Smart took over as Boston’s primary defensive stopper on the wing after Avery Bradley was traded to Detroit during the offseason. He has excelled in that role, posting the league’s second highest defensive rating of 98.9 among players averaging at least 30 minutes per game. But Smart will be a restricted free agent this summer, and the Celtics may be reluctant to match a sizable offer for someone who will be sharing time with Rozier.

There’s more today out of Boston:

  • Smart expects to remain out until after the All-Star break with a hand laceration he received by punching a glass picture frame, relays Taylor Snow of NBA.com. Smart, who was angry about misfiring on a potential game-winning shot against the Lakers in a January 23 game, suffered a cut that required 20 stitches. “Being a competitor, missing the last shot, you kind of get upset with yourself,” Smart said. “You rethink about that night and what you could’ve done differently. You kind of replay everything in your head. As a competitor you want to make every shot, especially with the game on the line, and we fell short. So it was just a lot of frustration about my play as well.”
  • The younger Celtics are taking advantage of increased playing time with Kyrie Irving sidelined by a right quadriceps injury, Blakely writes in a separate story. Rozier has been the obvious beneficiary, but rookie forward Abdel Nader has also been making some important plays. “I just think when you’re young and you get the opportunity to play, it’s great experience when you have the responsibility of the game on your shoulders instead of just, you know, when you increase your minutes played,” said Celtics coach Brad Stevens.
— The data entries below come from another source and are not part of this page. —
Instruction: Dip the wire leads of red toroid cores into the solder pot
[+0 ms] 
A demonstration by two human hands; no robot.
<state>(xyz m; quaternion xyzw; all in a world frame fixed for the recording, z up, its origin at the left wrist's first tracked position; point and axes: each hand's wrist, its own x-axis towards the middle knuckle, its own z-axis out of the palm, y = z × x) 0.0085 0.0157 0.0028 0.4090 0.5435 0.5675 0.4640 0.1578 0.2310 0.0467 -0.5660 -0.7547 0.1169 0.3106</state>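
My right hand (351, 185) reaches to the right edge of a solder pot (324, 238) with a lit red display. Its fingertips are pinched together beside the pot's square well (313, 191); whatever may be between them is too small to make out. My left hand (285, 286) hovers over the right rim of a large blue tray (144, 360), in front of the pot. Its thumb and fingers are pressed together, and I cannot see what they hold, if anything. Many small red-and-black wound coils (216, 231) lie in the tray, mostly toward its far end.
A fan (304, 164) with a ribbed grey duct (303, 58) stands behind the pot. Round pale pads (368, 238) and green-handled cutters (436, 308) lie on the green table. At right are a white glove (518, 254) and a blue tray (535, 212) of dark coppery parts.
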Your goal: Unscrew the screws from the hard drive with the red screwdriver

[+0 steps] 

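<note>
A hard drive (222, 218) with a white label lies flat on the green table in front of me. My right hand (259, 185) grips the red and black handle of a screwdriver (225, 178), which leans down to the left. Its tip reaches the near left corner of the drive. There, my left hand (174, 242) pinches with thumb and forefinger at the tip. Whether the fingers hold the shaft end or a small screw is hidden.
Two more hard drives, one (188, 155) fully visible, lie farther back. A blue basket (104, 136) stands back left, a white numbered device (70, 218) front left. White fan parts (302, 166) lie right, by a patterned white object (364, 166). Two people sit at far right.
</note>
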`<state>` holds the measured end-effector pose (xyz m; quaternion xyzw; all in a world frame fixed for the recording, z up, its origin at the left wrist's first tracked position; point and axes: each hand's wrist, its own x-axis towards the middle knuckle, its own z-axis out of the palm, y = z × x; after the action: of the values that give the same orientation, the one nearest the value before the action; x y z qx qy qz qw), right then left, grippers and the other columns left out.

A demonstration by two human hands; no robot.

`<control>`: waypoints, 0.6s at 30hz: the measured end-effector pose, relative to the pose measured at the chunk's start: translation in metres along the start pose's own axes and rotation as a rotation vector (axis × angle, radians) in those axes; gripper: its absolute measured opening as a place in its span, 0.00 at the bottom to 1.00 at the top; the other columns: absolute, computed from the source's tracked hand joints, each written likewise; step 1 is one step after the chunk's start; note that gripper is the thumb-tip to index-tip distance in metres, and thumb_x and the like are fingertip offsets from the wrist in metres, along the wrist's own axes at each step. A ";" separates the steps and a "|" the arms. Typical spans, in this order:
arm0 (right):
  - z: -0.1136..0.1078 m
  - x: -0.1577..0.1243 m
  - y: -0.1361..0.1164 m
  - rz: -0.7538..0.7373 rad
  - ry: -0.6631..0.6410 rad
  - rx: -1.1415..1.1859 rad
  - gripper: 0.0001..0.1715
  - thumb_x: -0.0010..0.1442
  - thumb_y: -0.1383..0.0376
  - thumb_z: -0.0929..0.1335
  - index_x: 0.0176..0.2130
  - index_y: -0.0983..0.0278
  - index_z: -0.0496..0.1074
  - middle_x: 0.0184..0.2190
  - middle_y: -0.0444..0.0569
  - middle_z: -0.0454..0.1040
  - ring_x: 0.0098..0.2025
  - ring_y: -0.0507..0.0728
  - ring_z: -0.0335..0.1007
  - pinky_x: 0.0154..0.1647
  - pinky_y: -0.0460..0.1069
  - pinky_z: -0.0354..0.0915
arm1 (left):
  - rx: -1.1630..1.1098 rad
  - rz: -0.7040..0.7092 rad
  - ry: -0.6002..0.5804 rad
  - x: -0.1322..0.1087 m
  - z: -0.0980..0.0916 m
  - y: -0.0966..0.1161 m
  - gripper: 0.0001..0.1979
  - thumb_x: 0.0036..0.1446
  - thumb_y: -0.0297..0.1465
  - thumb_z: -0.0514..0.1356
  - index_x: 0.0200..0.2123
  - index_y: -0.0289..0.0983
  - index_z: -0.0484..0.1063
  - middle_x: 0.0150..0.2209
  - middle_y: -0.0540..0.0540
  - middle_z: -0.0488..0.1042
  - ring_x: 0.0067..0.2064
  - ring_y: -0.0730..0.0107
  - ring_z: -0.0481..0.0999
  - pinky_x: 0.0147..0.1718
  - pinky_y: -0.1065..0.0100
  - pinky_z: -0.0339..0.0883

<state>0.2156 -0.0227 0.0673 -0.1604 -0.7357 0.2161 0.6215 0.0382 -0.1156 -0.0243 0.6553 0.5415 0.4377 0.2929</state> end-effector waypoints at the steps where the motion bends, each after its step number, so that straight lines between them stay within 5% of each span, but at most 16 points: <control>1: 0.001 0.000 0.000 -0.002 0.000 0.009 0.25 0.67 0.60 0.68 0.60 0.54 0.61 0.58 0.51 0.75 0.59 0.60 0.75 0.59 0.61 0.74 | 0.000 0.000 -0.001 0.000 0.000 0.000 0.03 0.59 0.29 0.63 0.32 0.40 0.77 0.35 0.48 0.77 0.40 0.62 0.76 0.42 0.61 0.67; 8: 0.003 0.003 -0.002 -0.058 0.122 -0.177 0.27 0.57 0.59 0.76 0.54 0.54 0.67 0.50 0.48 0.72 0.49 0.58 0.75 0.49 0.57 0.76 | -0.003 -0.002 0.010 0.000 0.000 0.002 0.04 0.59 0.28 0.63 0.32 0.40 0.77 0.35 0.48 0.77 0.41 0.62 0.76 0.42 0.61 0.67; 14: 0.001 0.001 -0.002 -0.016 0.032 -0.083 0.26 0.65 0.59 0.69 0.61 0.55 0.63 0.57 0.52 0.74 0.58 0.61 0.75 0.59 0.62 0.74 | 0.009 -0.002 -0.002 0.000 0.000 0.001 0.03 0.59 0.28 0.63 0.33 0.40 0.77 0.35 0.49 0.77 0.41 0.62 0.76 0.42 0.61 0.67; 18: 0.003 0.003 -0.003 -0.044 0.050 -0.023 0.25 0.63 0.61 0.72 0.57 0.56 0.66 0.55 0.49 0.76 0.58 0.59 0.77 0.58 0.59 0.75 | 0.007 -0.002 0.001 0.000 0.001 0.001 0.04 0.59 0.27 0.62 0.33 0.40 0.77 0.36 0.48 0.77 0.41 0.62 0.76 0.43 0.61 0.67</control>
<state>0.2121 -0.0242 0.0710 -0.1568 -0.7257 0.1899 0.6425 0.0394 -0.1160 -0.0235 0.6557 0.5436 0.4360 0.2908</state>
  • Once free agent Greg Monroe formally signs, he will make the Celtics the clear favorite in the Eastern Conference, Blakely adds in another piece. The veteran center announced his plans to come to Boston after agreeing to a buyout with the Suns earlier this week. He cleared waivers Saturday and is expected to sign soon. Blakely notes that Monroe will give the Celtics the additional size and inside scoring that they have been needing.